# Collected data:
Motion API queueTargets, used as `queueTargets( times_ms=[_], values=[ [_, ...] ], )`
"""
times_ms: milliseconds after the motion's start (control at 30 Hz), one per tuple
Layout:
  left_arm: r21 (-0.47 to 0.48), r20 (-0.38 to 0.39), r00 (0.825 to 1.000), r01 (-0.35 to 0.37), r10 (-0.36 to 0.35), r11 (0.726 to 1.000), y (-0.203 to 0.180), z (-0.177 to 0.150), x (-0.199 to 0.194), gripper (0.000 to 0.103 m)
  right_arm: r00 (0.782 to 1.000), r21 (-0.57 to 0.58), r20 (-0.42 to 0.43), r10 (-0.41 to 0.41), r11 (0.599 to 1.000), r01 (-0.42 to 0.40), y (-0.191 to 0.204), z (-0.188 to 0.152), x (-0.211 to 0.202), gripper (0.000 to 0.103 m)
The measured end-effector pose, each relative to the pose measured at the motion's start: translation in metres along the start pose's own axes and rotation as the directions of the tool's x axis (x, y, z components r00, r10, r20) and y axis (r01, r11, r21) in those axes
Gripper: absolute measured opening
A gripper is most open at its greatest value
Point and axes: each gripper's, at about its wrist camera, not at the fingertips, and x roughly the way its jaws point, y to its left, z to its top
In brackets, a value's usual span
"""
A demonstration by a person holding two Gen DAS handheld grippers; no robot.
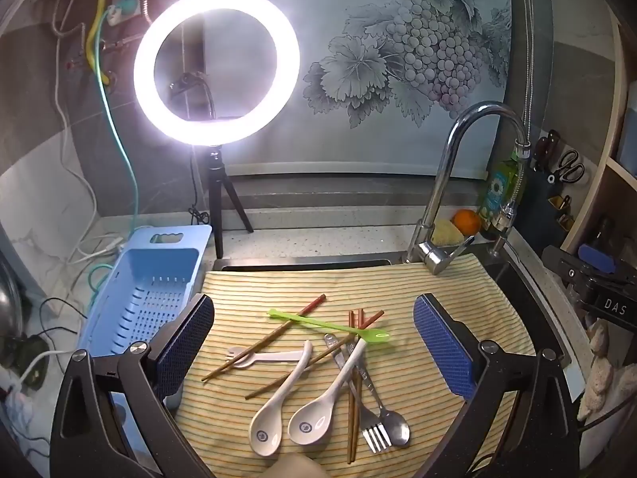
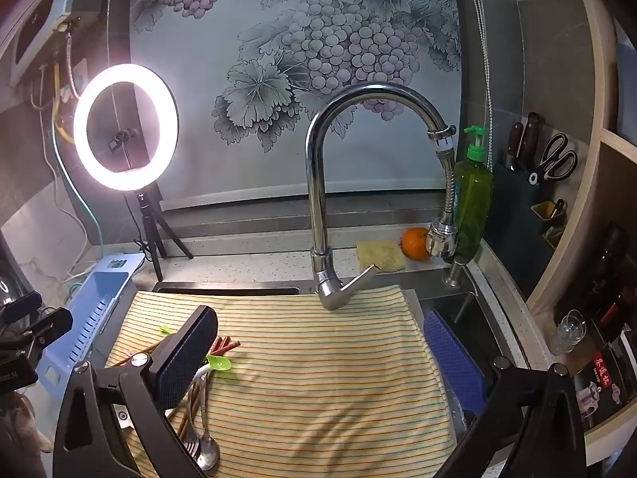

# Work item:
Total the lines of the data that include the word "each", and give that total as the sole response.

# Written reply:
2